My particular inability to lose myself in these worlds as an adult is tied to my no longer believing.
Revisiting beloved childhood novels can be a fraught process. So it was with some ambivalence that, as part of the research for my MFA at Vermont College of Fine Arts, I picked up my old copies of C.S. Lewis’s The Lion, the Witch, and the Wardrobe and Madeleine L’Engle’s A Wrinkle In Time.
My edition of Lion has a color map on the inside back cover, one I’d been obsessed with as a child. It features a drawing of Aslan, his mane set off in crimson light against an epic night sky. And I’d reread my copy of Wrinkle so often as a kid that the spine is held together by masking tape now turning stiff at the edges. When I sat down with them, I was ready to go back through the wardrobe and greet Mr. Tumnus again. I was ready for Aunt Beast to wrap me in her warm furry arms.

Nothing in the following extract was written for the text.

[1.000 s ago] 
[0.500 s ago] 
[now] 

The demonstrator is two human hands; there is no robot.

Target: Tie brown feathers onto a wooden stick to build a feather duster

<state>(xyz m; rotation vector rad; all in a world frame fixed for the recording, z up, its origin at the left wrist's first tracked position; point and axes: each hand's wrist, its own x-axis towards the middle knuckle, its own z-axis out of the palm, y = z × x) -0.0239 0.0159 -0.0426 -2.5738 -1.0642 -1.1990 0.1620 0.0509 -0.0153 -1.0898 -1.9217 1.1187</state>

I was also aware that both Lewis’s and L’Engle’s stories were deeply informed by Christian theology. As a kid, this influence was a plus. I was the girl who went to church every week, wrote poems to Jesus in my journal, and taught Sunday School as soon as I was old enough.
But by my mid-twenties, I was an atheist. There was no scene at the dinner table, no stomping out of the church after a bigoted sermon. Just a slow unwinding of faith until I didn’t believe any of it anymore. Leaving the church was so anticlimactic that sometimes I forget how important being Christian was to me, until it wasn’t. But I got a reminder of just how fundamental this shift has been when I tried to go back through the wardrobe into Narnia, to tesseract with Meg one last time.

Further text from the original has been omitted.